> **WHAT IS BEING ASKED**:
All lines up to and including the one that contains "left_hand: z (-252" are to be transcribed exactly, starting from the first line of the records.

[Records contained in a dataset]
* * * * *
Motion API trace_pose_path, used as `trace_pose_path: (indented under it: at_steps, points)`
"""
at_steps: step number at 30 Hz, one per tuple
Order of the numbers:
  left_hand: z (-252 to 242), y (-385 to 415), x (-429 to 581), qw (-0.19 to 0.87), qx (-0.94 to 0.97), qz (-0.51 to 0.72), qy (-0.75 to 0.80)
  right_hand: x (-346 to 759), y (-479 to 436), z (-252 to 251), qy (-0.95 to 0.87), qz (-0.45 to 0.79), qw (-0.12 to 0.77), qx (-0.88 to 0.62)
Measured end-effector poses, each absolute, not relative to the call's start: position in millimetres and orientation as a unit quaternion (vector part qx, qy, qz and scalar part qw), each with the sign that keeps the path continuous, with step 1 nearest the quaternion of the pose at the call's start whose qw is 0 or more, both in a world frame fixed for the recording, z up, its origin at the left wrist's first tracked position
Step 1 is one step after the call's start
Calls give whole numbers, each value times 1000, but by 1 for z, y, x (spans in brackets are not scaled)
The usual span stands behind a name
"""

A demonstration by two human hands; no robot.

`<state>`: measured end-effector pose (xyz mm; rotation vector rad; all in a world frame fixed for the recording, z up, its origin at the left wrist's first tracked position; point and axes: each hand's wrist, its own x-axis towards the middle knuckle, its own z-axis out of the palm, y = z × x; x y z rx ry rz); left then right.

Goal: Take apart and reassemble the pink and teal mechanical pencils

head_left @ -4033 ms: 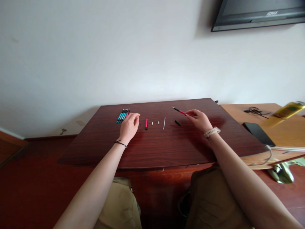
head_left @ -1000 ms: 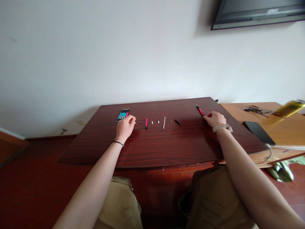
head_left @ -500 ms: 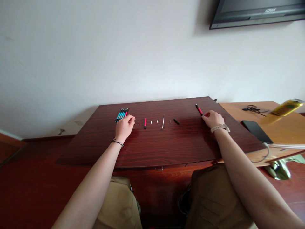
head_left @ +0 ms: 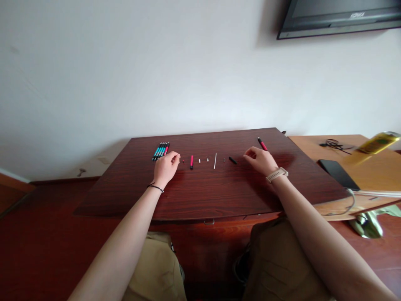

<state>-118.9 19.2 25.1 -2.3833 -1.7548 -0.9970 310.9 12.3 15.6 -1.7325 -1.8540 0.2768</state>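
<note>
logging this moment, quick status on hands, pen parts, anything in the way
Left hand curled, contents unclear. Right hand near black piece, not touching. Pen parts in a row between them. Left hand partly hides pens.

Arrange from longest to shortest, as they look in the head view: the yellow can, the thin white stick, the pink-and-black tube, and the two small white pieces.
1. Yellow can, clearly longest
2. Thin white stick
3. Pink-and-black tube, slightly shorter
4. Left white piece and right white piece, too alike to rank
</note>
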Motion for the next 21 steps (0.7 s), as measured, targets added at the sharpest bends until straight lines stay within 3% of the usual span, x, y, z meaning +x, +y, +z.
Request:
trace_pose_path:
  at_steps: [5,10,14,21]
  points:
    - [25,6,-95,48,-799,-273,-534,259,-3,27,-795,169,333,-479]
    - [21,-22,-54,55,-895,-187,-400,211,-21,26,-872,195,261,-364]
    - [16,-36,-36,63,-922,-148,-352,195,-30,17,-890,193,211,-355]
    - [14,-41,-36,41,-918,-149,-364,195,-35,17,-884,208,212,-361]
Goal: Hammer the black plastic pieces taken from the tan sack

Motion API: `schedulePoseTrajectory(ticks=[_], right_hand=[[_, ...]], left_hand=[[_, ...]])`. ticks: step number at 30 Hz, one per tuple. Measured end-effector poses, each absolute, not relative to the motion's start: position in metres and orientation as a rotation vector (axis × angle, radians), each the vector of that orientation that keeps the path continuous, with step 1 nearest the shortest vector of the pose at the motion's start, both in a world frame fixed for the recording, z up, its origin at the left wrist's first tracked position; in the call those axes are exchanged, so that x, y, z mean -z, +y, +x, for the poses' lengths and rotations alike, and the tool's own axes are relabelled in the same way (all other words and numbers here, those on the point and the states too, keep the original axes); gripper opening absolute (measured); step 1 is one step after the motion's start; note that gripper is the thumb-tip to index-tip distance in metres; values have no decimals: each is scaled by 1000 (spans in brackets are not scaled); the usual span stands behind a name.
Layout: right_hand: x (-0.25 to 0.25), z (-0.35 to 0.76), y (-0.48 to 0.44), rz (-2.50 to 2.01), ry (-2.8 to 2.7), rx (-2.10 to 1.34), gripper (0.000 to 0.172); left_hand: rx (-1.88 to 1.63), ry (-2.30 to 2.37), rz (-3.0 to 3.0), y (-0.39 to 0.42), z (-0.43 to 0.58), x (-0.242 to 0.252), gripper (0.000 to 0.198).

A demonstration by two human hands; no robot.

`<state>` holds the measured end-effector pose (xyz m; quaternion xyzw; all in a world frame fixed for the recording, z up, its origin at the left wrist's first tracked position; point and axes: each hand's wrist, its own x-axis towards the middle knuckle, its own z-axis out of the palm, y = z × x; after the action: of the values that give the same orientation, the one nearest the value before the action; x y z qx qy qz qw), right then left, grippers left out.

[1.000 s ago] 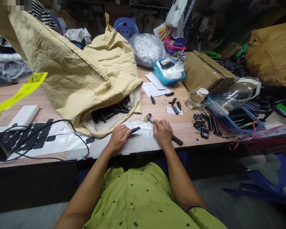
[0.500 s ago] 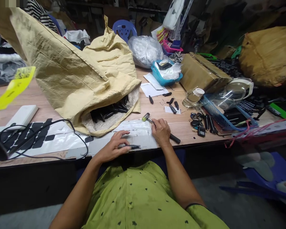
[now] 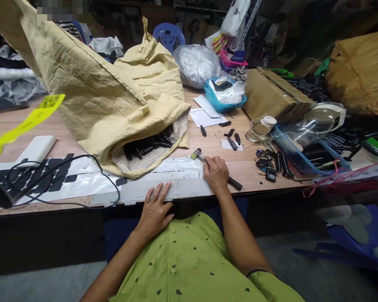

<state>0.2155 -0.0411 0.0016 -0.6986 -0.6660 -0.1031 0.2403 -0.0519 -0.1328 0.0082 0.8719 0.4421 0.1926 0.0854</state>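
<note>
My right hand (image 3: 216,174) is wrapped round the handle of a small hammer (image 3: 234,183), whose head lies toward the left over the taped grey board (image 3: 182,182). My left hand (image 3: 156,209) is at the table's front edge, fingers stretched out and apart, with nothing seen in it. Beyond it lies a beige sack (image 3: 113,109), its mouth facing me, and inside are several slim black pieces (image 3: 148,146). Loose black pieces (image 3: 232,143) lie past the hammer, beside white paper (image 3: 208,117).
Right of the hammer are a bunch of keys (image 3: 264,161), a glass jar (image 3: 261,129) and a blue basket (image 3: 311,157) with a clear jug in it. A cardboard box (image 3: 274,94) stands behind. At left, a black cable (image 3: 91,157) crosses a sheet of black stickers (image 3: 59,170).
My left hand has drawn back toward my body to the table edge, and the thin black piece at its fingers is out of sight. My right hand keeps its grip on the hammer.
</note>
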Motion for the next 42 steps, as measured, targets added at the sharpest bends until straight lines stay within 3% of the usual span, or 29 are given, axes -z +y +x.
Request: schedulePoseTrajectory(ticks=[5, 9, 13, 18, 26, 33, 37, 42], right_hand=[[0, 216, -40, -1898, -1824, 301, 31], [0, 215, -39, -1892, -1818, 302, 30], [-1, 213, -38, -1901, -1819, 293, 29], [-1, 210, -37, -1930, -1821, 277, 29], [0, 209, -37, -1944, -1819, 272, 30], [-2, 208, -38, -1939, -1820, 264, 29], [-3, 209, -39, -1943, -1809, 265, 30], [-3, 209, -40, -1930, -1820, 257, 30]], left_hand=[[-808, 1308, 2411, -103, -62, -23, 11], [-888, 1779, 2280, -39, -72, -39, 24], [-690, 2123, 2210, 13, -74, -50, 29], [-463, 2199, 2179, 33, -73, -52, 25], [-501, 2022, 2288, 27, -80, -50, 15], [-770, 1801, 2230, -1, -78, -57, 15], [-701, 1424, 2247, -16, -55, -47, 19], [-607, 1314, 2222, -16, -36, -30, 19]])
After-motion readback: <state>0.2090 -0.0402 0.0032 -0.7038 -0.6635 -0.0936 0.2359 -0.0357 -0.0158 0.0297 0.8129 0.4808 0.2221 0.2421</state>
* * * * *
> **SOLUTION TO THE EXERCISE**:
Motion API trace_pose_path, used as `trace_pose_path: (indented under it: at_steps, points)`
"""
at_steps: step number at 30 Hz, one per tuple
Order of the numbers:
  left_hand: z (-252 to 242), y (-385 to 415), x (-429 to 581), qw (-0.19 to 0.87), qx (-0.94 to 0.97), qz (-0.51 to 0.72), qy (-0.75 to 0.80)

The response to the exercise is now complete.